Shortly after their live appearance at The Barbican I received Rilling's studio recording of the St John Passion (Hänssler CD 92.075), together with a recent contemporary Requiem, both involving his Gächinger Kantorei Stuttgart. Two of the singers heard in London took part, James Taylor and Ingeborg Danz, who was brought forward by the balance engineer so that she easily dominated the accompanying woodwinds. Matthias Goerne and Juliane Banse were among the more starry cast, and both in good voice, but I found Andreas Schmidt's hectoring Eilt, ihr angefochten Seelen, and Himmel, reise in the Appendix, not to my taste. Overall the recording failed to recapture the special atmosphere of the shared live experience and with the best will, I found myself emotionally untouched by this document, recorded over five days in March 1996 at the Stadthalle Sindelfingen. Perhaps Bach's Passions are by their nature works that should only be received in live situations?

The Requiem of Reconciliation (Hänssler CD 98.931) proved a wonderful surprise, a live recording from Stuttgart of the world premiere in 1995 of an inspired commission by the Bachakademie in memory of victims of the Second World War. The Stuttgart Gächinger Kantorei are joined by the Cracow Chamber Choir, with distinguished international soloists and The Israel Philharmonic Orchestra under Helmuth Rilling, who distinguishes himself in coordinating music, much of it in advanced modernist idioms, by a roster of leading composers, including Berio, Kurtag, Nordheim, Penderecki and Rihm, Rands and Weir of UK, with several others less well known to us, each of them allocated a portion of the text. The notes by Rilling indicate that he 'steered' the composition process but not whether the composers were in touch with each other with a view to adjacent sections fitting together? The 'lightness and transparency' of John Harbison's simpler Juste judex is described as 'creating a clear counterweight', but its idiom jarred for me so I felt that may be special pleading.

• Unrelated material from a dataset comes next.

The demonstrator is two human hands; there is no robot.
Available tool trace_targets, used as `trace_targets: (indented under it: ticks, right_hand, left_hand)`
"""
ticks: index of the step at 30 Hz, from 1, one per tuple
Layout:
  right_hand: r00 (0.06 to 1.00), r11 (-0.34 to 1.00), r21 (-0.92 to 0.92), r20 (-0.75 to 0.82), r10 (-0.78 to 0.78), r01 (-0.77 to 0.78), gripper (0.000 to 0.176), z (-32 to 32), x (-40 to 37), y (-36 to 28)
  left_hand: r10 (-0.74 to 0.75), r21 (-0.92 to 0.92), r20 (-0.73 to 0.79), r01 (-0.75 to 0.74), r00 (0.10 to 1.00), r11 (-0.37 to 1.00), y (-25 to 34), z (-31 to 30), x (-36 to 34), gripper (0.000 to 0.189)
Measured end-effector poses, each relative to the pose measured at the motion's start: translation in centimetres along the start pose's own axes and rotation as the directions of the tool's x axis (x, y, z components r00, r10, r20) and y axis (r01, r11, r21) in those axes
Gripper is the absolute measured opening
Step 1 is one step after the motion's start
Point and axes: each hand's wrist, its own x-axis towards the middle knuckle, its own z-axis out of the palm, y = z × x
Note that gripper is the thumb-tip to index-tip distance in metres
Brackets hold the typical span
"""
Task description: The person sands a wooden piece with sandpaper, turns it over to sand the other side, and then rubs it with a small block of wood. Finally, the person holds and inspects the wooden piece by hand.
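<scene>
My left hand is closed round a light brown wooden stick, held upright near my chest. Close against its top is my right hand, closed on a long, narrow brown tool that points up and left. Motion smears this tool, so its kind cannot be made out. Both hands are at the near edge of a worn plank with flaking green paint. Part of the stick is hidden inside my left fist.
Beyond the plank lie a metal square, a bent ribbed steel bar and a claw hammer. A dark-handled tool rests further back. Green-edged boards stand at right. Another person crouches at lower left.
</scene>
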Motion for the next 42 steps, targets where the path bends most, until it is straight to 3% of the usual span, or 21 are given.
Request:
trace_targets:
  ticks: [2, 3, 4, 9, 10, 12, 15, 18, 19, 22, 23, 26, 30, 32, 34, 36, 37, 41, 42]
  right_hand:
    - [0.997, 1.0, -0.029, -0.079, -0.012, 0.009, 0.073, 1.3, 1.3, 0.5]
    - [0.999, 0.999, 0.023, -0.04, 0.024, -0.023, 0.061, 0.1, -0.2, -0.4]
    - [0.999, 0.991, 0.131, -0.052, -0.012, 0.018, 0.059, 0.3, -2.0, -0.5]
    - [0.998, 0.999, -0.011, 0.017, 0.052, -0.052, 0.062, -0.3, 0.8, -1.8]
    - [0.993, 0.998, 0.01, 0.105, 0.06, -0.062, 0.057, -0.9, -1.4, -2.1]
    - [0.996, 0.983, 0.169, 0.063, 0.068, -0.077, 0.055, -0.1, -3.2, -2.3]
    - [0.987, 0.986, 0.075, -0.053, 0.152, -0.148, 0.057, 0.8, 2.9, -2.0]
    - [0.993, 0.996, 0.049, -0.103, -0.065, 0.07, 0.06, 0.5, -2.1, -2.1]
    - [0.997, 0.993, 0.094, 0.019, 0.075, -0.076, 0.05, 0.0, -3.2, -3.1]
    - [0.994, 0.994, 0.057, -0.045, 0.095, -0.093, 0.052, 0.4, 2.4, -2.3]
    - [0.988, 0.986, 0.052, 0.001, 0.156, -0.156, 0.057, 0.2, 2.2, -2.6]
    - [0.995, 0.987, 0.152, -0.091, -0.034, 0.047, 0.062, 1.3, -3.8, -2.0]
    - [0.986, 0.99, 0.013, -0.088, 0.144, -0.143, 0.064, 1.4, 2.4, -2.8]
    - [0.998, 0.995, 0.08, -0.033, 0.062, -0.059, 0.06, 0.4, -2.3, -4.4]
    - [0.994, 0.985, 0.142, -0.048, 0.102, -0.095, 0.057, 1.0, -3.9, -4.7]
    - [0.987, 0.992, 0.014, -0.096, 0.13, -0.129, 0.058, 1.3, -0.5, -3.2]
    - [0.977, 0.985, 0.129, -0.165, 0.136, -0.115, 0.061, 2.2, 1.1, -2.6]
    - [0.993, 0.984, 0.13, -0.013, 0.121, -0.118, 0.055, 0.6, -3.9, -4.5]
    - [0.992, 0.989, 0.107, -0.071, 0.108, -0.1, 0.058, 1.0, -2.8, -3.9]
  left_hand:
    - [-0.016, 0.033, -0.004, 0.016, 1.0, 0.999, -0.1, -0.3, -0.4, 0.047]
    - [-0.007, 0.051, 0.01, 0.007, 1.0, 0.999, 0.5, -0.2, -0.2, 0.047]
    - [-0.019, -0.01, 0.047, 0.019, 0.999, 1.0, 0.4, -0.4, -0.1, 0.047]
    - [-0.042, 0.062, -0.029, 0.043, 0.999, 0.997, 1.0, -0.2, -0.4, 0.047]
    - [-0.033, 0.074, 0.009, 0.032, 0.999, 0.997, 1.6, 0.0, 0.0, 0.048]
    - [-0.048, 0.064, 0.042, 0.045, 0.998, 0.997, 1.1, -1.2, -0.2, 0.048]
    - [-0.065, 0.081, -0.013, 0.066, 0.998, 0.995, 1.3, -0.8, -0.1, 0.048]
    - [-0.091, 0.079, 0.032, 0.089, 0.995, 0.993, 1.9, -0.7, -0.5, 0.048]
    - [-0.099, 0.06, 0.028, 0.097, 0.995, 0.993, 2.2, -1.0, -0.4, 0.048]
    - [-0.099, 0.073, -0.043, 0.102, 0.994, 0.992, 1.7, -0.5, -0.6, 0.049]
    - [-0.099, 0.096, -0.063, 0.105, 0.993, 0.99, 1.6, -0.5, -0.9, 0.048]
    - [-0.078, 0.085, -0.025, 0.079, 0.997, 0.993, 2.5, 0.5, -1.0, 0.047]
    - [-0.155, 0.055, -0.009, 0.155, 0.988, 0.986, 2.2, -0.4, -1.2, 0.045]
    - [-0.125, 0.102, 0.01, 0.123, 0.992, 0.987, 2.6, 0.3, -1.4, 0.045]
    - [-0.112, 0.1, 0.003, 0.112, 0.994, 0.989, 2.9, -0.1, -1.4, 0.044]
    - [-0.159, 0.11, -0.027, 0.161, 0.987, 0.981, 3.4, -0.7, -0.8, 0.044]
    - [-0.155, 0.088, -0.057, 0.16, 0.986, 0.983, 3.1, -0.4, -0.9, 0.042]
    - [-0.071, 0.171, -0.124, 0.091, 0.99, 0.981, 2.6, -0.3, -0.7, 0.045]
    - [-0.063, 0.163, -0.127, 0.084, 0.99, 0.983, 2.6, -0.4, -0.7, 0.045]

After a natural break between the two CDs (was there an interval?) Rands' Interludium leads into a more 'accessible' and overall serene group by Dalbavie, Weir and Penderecki, who use Gregorian chant overtly; Ingeborg Danz (Rilling's Bach alto in London & on CD) notably expressive here. The temperature rises for Rihm's wordless Communio which leads into Schnittke's canonic Communio II, completed by Rozhdestvensky after Schnittke's stroke in June 1994 and then to the climax of the whole work, the Japanese Joji Yuasa's Responsorium which unites horror and reconciliation, before a touching Epilog by Kurtag to an 'Inscription on a grave in Cornwall', touchingly rendered in English by the Polish choir.

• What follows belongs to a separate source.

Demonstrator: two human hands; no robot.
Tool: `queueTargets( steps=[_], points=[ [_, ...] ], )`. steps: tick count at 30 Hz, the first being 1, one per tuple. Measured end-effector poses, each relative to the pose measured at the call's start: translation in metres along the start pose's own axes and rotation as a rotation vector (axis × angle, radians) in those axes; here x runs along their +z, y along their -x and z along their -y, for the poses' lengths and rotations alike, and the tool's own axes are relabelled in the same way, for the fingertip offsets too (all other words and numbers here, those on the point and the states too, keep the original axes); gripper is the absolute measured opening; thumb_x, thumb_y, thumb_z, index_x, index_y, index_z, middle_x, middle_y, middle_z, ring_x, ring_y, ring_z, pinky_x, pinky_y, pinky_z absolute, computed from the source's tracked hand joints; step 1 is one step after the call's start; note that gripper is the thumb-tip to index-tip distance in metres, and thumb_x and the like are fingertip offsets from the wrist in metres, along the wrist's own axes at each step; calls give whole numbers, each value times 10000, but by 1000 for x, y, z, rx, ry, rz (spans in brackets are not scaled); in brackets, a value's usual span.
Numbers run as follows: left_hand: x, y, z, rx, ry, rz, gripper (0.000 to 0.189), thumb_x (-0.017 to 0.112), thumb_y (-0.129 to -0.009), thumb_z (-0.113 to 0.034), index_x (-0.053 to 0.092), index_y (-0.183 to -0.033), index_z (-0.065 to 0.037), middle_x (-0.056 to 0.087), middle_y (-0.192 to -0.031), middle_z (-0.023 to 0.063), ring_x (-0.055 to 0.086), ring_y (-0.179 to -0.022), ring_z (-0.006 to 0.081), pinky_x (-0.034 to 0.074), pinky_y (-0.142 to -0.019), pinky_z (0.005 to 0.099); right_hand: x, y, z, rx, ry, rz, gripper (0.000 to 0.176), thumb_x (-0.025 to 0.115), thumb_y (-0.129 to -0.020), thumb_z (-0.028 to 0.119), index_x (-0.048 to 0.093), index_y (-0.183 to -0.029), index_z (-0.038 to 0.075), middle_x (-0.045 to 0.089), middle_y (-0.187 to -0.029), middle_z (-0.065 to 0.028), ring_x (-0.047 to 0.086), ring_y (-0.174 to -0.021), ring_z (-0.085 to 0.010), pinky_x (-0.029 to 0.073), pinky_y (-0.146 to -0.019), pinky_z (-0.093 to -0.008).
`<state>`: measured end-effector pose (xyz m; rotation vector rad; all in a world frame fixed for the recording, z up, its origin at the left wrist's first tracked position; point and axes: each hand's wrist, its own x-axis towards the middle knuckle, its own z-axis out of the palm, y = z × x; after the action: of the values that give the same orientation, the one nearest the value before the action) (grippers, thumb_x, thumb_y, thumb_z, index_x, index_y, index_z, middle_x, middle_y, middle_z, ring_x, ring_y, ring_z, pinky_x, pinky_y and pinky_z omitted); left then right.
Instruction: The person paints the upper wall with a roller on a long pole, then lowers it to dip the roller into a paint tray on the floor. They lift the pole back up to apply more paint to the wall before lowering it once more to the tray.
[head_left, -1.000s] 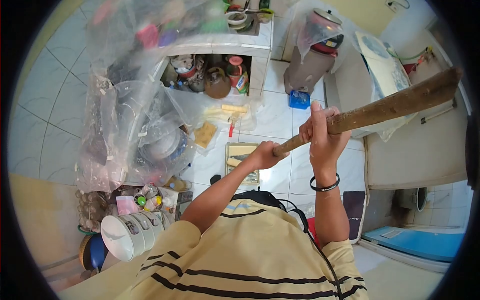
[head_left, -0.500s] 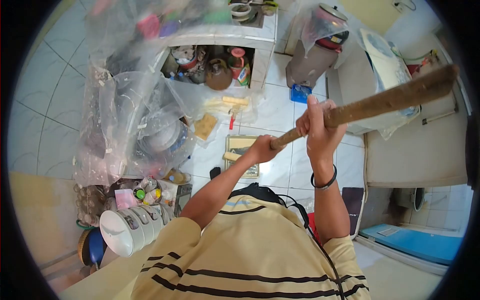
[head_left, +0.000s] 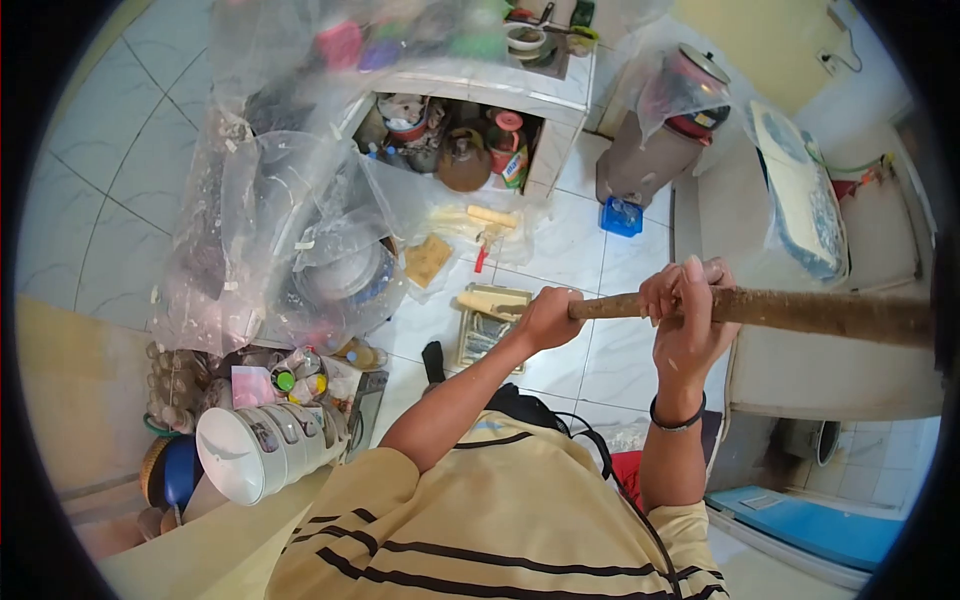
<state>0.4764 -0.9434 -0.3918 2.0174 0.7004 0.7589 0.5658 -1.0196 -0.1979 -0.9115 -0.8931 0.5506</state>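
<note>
A long wooden pole [head_left: 830, 312] runs nearly level across the view, its thick end toward the right edge. My left hand [head_left: 550, 318] is wrapped round the thin end, and my right hand [head_left: 692, 308] grips it further along, with a dark band on the wrist. On the floor beyond my left hand is a paint tray [head_left: 522, 297] with a cream roller [head_left: 478, 303] in it. Past the tray, another roller [head_left: 491, 216] with a red handle rests on plastic sheeting, and a yellowish sponge-like piece [head_left: 428, 260] lies nearby.
Clear plastic sheeting [head_left: 300, 200] drapes the counter and goods at left. A tiled counter [head_left: 560, 90] stands ahead, with bottles and a jar beneath. A grey dispenser [head_left: 650, 155], a blue container [head_left: 621, 216] and a plastic-covered washing machine [head_left: 805, 200] are at right. White stacked containers [head_left: 235, 455] stand at lower left.
The pole has swung from slanting up to the right to almost level, its thick end now lower. Both hands keep hold of it; the right hand is lower and further right. The view has shifted slightly.
</note>
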Motion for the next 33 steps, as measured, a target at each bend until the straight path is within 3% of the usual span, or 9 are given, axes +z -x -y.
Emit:
queueTargets(
  steps=[5, 12, 20, 23, 24, 26, 28, 30, 33],
  points=[
    [-38, -14, 19, -50, -58, -9, 132, 609, -744, -103, 555, -662, -15, 579, -698, 223, 562, -721, 436, 448, -604, 458, 20, -7, 22, -30, -84, 228, 204, 488, -902, 186, 461, -814, 5, 489, -712, -140, 482, -659, -208, 449, -629, -366],
    [-85, -31, 88, -87, -106, -153, 243, 624, -823, -164, 555, -651, -7, 575, -698, 223, 567, -726, 430, 449, -638, 464, 86, -16, 28, -123, -16, 325, 273, 540, -886, 250, 446, -747, 35, 459, -638, -104, 454, -560, -201, 430, -631, -374],
    [-134, -31, 190, -95, -46, -356, 247, 643, -827, -180, 590, -653, -12, 564, -723, 193, 546, -797, 371, 430, -734, 436, 164, 6, -61, -175, 91, 417, 167, 589, -819, 0, 463, -709, -9, 542, -620, -123, 497, -555, -232, 464, -633, -403],
    [-139, -24, 239, -121, -65, -439, 218, 701, -786, -214, 599, -746, -25, 583, -769, 169, 555, -805, 345, 449, -754, 417, 189, 13, -95, -246, 144, 477, 155, 571, -767, -65, 450, -682, -19, 522, -600, -132, 521, -548, -270, 467, -596, -398],
    [-145, -22, 250, -104, -72, -503, 219, 714, -776, -214, 598, -772, -28, 585, -767, 159, 561, -798, 337, 458, -746, 410, 197, 17, -104, -219, 197, 510, 195, 590, -849, 38, 459, -712, -3, 535, -621, -121, 517, -598, -253, 462, -637, -406],
    [-154, -6, 273, -218, -154, -442, 240, 732, -772, -215, 590, -841, -34, 608, -820, 137, 559, -832, 330, 458, -757, 410, 210, 29, -133, -210, 292, 514, 164, 632, -728, -72, 493, -674, -5, 541, -658, -109, 543, -616, -277, 460, -624, -363],
    [-147, 20, 294, -333, -170, -426, 265, 733, -779, -220, 607, -915, -30, 620, -837, 124, 560, -842, 330, 458, -761, 407, 217, 48, -168, -133, 347, 605, 177, 669, -722, -55, 507, -682, 5, 541, -695, -101, 544, -662, -277, 441, -637, -360],
    [-147, 47, 275, -190, -163, -630, 440, 746, -776, -256, 572, -1087, 2, 604, -1015, 218, 569, -958, 347, 434, -894, 417, 244, 58, -169, -220, 267, 636, 197, 688, -741, -36, 506, -680, 8, 521, -688, -102, 524, -651, -282, 428, -650, -368],
    [-176, 75, 196, -231, -38, -738, 448, 618, -877, -333, 543, -1161, 6, 606, -1068, 193, 575, -1006, 303, 417, -936, 387, 266, 78, -173, -120, 323, 696, 184, 696, -696, -18, 519, -741, 6, 494, -728, -102, 506, -714, -292, 406, -715, -388]
  ],
)
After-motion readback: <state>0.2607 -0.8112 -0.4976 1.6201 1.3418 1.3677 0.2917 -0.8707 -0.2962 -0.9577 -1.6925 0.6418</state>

Heard on Good Friday, this multi-composer Requiem was deeply moving and if I am asked for my MusicWeb Record of the Year 2002, this must be a strong contender, even though it is not a new release. Requiem of Reconciliation is a natural successor to Britten's War Requiem (premiered with English, German and Soviet Russian soloists) and would be a marvellous choice for the opening of next year's Proms; whatever may be the state of our war-riven world by then, the theme of reconciliation will be paramount.

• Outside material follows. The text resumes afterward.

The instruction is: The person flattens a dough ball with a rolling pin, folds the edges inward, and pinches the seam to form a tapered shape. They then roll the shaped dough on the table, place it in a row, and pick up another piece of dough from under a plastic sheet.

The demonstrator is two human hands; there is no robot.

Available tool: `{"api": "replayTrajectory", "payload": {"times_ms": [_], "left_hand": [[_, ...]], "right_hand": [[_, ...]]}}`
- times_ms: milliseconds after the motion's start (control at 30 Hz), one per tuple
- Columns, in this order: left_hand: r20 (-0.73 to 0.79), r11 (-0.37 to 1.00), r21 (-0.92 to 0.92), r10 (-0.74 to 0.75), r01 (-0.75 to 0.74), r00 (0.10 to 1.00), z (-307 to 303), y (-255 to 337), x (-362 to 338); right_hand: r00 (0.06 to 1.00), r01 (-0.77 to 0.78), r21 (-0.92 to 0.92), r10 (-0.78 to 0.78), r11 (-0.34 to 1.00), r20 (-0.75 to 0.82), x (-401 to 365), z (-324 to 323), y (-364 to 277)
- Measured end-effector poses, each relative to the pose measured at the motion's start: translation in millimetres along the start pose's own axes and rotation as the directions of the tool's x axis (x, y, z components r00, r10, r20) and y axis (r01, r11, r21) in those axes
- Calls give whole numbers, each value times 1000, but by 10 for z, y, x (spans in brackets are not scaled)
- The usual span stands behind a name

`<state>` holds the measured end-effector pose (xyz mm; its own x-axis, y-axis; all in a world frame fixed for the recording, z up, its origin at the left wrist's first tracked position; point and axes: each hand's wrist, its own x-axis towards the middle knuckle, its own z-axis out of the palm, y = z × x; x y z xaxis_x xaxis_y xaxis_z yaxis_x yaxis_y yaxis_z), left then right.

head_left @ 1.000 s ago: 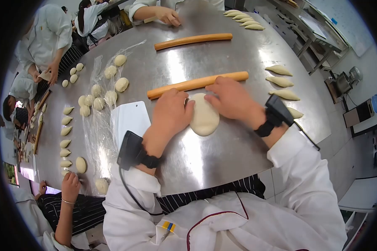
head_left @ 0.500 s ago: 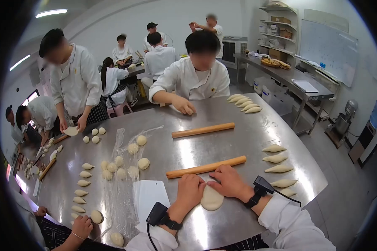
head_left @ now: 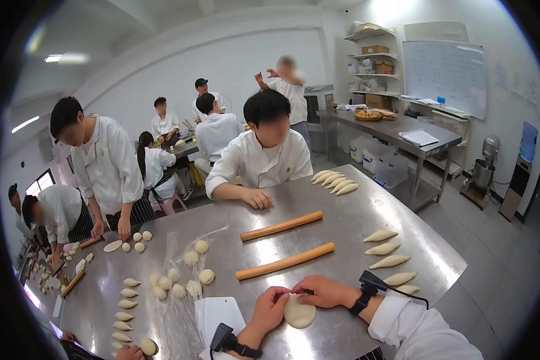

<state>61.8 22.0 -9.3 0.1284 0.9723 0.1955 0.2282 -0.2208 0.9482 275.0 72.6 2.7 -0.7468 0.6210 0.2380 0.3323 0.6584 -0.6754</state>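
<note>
Both hands [head_left: 294, 295] seemingly pinch a flat dough round [head_left: 299, 313] on the steel table [head_left: 354, 228].

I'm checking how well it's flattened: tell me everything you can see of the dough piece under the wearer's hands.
The dough disc is pale cream, smooth, roughly oval and flattened, lying flat on the steel table near its front edge. Fingertips of the left hand and right hand touch its far rim; whether they pinch it is unclear. No filling shows on it.

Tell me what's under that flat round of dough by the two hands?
The dough round lies flat on the steel table; nothing shows between them. The left hand and right hand pinch its top edge, so their fingers hide that rim.
</note>
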Motion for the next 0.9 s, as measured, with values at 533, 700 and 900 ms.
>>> {"api": "replayTrajectory", "payload": {"times_ms": [533, 700, 900], "left_hand": [[101, 992, 128, -36, 23, 994, -73, -49, -21], [153, 962, 261, -118, 75, 981, -119, 194, -56], [137, 936, 349, -103, 50, 985, -217, 605, -215]], "right_hand": [[989, 143, 162, -134, 976, -65, -50, 27, -38], [994, 91, 82, -86, 992, -68, -61, -16, -142], [998, 17, 11, -16, 1000, -60, -137, -193, -579]]}}
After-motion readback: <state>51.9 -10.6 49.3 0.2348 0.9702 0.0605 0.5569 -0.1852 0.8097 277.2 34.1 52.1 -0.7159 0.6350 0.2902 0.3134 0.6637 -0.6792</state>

I have reviewed Bach's St John Passion (and many other Passions and Requiems) over many years and in many different guises, live and on CD and in this report have included an unusual number of hyperlinks, instead of illustrations and photos, which take precious time to post with reviews, and can often be found on line. Explore those links for a broader picture. The most recent St John Passion is Sofia Gubaidulina's, one of four commissioned by the Bachakademie for the Millennium, premiered in Stuttgart and all recorded, three by Hänssler (Hänssler Verlag 098405000) and the fourth, Tan Dun's St Matthew Passion, by Sony. Read also about two of the most moving of many 20th C. examples, Martinu's Greek Passion (very belatedly staged at Covent Garden) and Kjell Mørk Karlsen's austere St John Passion, eminently suitable for local churches, but not yet given in UK despite my advocacy.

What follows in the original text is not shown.